Merhaba ey müstakbel ziyan-ı sebil yavrucaklar. Merhaba topu topacı, salı sandalı, jet skiyi paraselingi, bol uykuyu esnemeyi havyar kesmeyi, hamağı, hımbıllığı, uyuşuk hal dolaşmayı, tembel tembel oturmayı, pineklemeyi, şekerlemeyi, taş kebabı, ceviz kırmayı, piyasa yapmayı, hovardalığı, zıplamayı alemlere akmayı geride bırakmak zorunda kalmış biçare evlatlar.
DUT YEMİŞ BÜLBÜLLER
Bugün ilim irfan yuvalarınız açılıyor. Sizler, "göroorum ki' kerhen gülücükler saçaraktan ilerliyorsunuz mekteplerinize. Uzaktan fare kapanına benzettiğiniz okulcuklarınız yaklaşıp yanına varınca da farklı görünmeyecek size bilirim. Bundan kelli epeyce aylar haftalar dut yemiş bülbüllere döneceksiniz ders esnalarında. Hoca milleti kılıcını biler gibi bilemiş not defterlerini yaz boyu bir de.
MÜHİMDİR NOT ALIN
Narin boyunlarınızı sözlüyazılı- testik sınav giyotinlerinde limelemeye kavilli ne 'örtmenler' var öğreneceksiniz. Tavsiyemdir, kırmaya erken başlamayın.
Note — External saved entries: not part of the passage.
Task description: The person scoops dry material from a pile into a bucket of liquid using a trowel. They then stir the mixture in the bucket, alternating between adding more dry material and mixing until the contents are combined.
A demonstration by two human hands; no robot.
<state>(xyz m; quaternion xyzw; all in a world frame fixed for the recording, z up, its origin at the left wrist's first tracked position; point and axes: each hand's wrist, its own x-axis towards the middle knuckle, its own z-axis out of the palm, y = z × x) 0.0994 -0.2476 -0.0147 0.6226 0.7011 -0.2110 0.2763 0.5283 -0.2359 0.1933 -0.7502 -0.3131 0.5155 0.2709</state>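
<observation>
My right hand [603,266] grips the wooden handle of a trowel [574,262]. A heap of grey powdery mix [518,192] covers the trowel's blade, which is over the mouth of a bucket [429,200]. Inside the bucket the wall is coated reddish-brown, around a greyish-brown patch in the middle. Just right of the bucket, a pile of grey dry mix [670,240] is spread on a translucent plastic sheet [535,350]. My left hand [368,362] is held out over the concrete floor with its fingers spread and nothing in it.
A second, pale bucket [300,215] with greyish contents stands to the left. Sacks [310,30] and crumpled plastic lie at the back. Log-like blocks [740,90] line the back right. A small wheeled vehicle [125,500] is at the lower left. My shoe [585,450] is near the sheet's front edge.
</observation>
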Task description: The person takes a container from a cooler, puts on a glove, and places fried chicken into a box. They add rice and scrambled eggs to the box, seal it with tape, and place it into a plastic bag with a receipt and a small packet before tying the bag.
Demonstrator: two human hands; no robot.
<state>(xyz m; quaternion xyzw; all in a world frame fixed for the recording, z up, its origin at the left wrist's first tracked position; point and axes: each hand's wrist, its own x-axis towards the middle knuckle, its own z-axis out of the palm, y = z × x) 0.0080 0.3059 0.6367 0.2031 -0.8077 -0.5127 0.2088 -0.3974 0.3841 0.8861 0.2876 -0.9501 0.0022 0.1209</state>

Son günlere doğru karabasanlar üşüşecek, devamsızlık hakkınız o döneme baki kalsın, mühim tüyodur unutmayın. "Dersi derste dinleyin, evde de ezberleyin, ödev biriktirmeyin, düzenli didinin, şekilli emek verin" lafları yankıyacak başınızın içinde biteviye.
TEKER MEKER
Lakin yine de umut var; talebe cemaatinin iki kulak arasında geniş bir koridor bulunduğundan bir tekinden giren öbüründen teker meker düşecek. Şair, "Hoş geldin bebek" diye başlar ve "sıtma, kuşpalazı, yürek enfaktı" filan diyerekten mebzul hastalığın pususundan bahseder ya. İşte oradan arak bir laforizmayla sonunu bağlayayım ben de yazımın: Hoş geldin yepiş yeni ders yılına kardeş. Senin yolunu gözlüyor seviye tespit, vize, final, dershane, özel hoca, 'kanser' filaaan!..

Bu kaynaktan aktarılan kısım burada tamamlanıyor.